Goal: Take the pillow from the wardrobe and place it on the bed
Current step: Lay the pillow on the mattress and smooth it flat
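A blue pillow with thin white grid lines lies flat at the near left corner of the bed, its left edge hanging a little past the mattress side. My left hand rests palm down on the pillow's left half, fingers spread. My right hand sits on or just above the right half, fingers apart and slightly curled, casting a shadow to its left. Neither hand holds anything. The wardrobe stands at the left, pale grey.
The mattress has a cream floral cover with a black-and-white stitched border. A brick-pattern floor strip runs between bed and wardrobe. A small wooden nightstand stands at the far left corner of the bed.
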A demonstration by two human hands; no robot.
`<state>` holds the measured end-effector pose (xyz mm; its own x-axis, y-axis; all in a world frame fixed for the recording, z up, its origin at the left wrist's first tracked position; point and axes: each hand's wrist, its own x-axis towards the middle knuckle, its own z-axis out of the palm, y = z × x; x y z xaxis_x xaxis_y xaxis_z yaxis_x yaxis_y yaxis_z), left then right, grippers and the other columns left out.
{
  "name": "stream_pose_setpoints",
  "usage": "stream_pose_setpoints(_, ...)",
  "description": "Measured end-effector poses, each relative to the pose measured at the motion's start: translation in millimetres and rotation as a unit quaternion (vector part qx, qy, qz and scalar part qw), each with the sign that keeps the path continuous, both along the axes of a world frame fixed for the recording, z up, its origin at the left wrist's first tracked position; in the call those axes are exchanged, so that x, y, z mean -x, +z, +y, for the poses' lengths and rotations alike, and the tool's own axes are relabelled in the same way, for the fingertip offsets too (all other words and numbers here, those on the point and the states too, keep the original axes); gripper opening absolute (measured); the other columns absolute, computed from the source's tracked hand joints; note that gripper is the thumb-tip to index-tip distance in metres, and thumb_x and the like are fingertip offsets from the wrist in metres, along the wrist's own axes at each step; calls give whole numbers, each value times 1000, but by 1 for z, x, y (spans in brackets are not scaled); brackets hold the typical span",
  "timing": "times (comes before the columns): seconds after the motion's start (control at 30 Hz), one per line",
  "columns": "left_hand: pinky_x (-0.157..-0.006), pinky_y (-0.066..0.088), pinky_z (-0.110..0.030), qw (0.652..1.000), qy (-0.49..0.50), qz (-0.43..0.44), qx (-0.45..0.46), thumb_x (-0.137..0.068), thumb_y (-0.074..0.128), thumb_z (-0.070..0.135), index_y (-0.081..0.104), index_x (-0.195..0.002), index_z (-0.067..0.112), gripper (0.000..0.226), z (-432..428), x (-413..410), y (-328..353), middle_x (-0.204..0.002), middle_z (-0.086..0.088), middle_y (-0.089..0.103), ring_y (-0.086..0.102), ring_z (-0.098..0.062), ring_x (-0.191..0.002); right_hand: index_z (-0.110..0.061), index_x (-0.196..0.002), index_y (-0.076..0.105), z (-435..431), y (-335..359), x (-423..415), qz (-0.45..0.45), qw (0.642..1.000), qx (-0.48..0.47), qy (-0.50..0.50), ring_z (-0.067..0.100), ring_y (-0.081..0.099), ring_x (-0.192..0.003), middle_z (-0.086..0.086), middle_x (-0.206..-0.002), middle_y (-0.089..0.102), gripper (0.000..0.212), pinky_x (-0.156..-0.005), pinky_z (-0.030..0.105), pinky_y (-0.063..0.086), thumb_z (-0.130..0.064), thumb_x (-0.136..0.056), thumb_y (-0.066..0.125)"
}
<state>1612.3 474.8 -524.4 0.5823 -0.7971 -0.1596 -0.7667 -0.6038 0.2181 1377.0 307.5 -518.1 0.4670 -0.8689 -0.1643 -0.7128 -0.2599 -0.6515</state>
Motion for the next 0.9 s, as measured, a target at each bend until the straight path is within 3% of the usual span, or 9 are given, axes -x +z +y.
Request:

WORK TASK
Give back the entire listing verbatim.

RESPONSE TO THIS EXERCISE
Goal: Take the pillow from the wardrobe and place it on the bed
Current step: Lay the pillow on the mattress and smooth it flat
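A blue pillow with thin white grid lines lies flat at the near left corner of the bed, its left edge hanging a little past the mattress side. My left hand rests palm down on the pillow's left half, fingers spread. My right hand sits on or just above the right half, fingers apart and slightly curled, casting a shadow to its left. Neither hand holds anything. The wardrobe stands at the left, pale grey.
The mattress has a cream floral cover with a black-and-white stitched border. A brick-pattern floor strip runs between bed and wardrobe. A small wooden nightstand stands at the far left corner of the bed.
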A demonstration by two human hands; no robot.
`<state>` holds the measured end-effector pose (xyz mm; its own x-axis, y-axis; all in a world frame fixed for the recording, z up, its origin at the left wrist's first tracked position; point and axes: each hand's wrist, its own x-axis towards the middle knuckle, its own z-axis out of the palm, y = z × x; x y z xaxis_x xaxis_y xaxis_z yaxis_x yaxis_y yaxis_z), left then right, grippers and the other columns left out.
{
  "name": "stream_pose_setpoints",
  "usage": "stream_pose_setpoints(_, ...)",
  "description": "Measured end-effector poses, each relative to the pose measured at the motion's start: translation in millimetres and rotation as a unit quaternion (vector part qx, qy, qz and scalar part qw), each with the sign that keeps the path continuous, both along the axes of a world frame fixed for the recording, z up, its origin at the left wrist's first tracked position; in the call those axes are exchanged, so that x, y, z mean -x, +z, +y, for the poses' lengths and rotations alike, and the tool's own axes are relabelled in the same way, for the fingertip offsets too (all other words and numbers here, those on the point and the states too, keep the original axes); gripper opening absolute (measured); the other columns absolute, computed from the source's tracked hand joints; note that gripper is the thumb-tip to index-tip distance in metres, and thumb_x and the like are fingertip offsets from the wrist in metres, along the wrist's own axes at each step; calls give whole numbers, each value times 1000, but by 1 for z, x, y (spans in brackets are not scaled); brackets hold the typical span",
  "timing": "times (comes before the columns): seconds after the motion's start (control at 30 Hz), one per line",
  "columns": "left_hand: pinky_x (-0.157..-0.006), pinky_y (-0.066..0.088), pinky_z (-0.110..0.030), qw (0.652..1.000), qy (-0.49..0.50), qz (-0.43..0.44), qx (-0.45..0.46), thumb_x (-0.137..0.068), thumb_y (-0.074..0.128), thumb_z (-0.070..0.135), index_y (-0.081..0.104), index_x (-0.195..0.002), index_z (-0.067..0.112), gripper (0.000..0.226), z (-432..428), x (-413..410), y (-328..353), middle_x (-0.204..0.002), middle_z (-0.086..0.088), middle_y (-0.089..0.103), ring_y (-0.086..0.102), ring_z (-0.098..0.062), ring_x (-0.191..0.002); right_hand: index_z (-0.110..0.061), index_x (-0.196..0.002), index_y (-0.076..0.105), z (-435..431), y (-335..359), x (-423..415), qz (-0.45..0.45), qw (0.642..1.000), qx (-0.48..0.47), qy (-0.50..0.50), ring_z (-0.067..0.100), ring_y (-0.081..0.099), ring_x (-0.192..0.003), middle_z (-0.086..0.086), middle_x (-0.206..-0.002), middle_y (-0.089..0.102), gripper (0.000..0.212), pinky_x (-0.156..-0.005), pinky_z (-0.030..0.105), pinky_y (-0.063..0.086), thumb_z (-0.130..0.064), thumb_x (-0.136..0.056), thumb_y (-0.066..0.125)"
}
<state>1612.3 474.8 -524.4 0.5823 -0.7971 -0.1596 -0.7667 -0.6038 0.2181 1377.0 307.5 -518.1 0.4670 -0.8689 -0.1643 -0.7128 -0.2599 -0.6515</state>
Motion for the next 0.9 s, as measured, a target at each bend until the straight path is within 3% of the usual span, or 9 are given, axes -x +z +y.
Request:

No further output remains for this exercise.